◆ **WORK ITEM**: From the material below, work out how many lines contain "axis" and answer with the number only.

◆ **RAW DATA**:
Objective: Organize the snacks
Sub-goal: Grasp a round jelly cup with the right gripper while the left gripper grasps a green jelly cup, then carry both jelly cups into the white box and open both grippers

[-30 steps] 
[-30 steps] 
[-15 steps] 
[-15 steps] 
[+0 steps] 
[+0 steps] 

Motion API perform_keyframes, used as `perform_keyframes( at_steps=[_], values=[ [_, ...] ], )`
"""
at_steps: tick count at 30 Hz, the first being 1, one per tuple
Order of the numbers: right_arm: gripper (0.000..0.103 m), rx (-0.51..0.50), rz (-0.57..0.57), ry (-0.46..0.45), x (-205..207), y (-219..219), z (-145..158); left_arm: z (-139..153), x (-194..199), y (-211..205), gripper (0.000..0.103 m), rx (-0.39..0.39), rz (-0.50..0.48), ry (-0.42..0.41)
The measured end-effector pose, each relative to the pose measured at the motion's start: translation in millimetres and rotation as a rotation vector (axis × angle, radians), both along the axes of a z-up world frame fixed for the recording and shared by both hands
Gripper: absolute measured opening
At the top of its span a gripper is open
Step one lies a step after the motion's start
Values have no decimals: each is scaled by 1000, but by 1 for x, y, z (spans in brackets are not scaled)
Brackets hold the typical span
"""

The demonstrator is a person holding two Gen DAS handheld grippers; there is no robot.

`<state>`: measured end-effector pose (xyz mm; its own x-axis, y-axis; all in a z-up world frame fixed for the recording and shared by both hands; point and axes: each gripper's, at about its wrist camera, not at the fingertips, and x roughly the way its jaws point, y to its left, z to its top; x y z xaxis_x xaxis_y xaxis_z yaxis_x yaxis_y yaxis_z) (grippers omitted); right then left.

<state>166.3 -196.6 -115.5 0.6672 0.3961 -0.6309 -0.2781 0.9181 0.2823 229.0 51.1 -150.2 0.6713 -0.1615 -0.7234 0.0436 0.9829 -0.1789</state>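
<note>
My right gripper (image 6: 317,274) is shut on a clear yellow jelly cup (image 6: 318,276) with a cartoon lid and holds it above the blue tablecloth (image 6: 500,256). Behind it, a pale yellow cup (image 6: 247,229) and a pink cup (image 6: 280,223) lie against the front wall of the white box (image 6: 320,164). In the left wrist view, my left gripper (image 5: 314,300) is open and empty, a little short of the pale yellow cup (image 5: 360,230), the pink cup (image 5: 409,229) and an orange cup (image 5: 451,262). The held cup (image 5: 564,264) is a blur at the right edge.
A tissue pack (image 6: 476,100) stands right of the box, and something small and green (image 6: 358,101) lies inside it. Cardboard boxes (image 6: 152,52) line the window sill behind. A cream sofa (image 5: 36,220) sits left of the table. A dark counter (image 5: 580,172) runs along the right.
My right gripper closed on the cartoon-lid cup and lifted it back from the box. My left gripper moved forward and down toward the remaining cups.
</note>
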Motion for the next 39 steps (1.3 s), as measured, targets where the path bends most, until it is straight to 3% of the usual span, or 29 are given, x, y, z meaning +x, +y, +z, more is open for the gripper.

◆ **ANSWER SECTION**: 2